Do lado da Ultragaz, maior distribuidora do Brasil de GLP, o acesso imediato para comunidades carentes veio principalmente com o apoio de tecnologia. A empresa firmou parcerias com quatro ONGs no país para fazer a ponte entre os recursos e a entrega de gás, agendada via app. O pulo do gato, nessa história, foi tornar as entregas rastreáveis, um benefício e tanto, especialmente em tempos de pandemia.
Além disso, a companhia investe continuamente em infraestrutura, de olho em levar o acesso ao produto a todas as regiões do país. Nesse sentido, inaugurou duas novas bases, uma no Pará e outra no Ceará. “Lá é onde você tem o maior crescimento do GLP, é onde a renda vem evoluindo.

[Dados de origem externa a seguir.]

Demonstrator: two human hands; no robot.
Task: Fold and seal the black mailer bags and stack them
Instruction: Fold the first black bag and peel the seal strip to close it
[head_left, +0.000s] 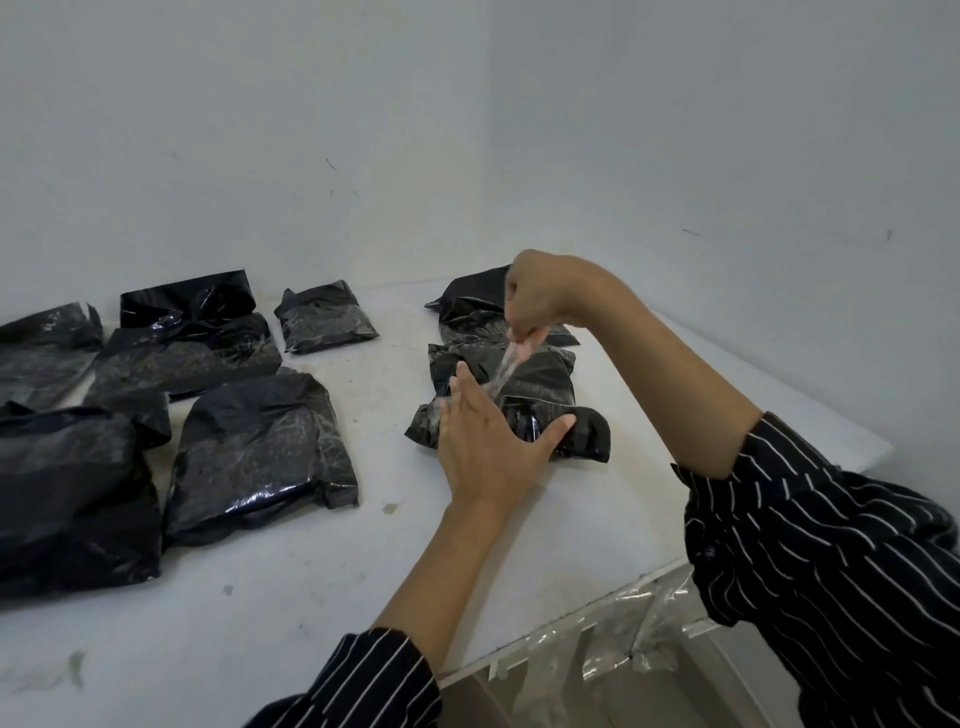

A gente investe trazendo o produto, gerando emprego e também construindo revendas na região”, diz Aurelio Ferreira, diretor de Desenvolvimento da Ultragaz.
Focando no problema imediato, de acesso ao gás para comunidades carentes, a Copa Energia ressalta o trabalho com ONGs como a Gerando Falcões, para promover capacitação de olho em ensinar quem tem interesse a gerir uma revenda de gás. A empresa arca com o fomento inicial para que os interessados comecem e fornece todos os treinamentos necessários em relação ao tema. Também está de olho em trazer novos produtos, por exemplo, botijões menores, que custem mais barato.
Para Pedro Turqueto, vice-presidente de Estratégia e Mercado da Copa Energia, o problema em escala nacional só será resolvido com políticas públicas capazes de endereçá-lo. “Quando uma pessoa opta pela lenha, dificilmente vai saber que está expondo os familiares a um risco de saúde pública. Entendo que deveria existir um trabalho nesse sentido, de explicar isso para a população, direcioná-la para entender vantagens e desvantagens por meio da educação”, diz Pedro Turqueto, vice-presidente de Estratégia e Mercado da Copa Energia.
De olho em um mundo mais sustentável, ambas as empresas destacam a pesquisa por outras fontes de energia, capazes de reduzirem emissões. Na Copa, um dos frutos desses estudos é o BioGLP, a ser desenvolvido nos próximos quatro anos e que emite até 80% menos carbono do que o combustível de origem fóssil.
A Ultragaz comprou, no ano passado, uma startup que opera a venda de energia elétrica renovável para os clientes e também adquiriu a Neogás, de gás natural comprimido. “Dessa forma, conseguiremos trabalhar com regiões onde não existem gasodutos. Aumentamos o portfólio da companhia de olho na transição energética”, diz Ferreira.
Enquanto as inovações não saem do forno, ambas as empresas veem com bons olhos as iniciativas que visam trazer mais acesso para o GLP no país. Afinal, são cinco milhões de famílias beneficiadas, um público longe de ser desprezível para o consumo. Ainda assim, é uma discussão que está longe de acabar. No país em que a população mais vulnerável recorre à lenha para cozinhar, ainda há muito a fazer.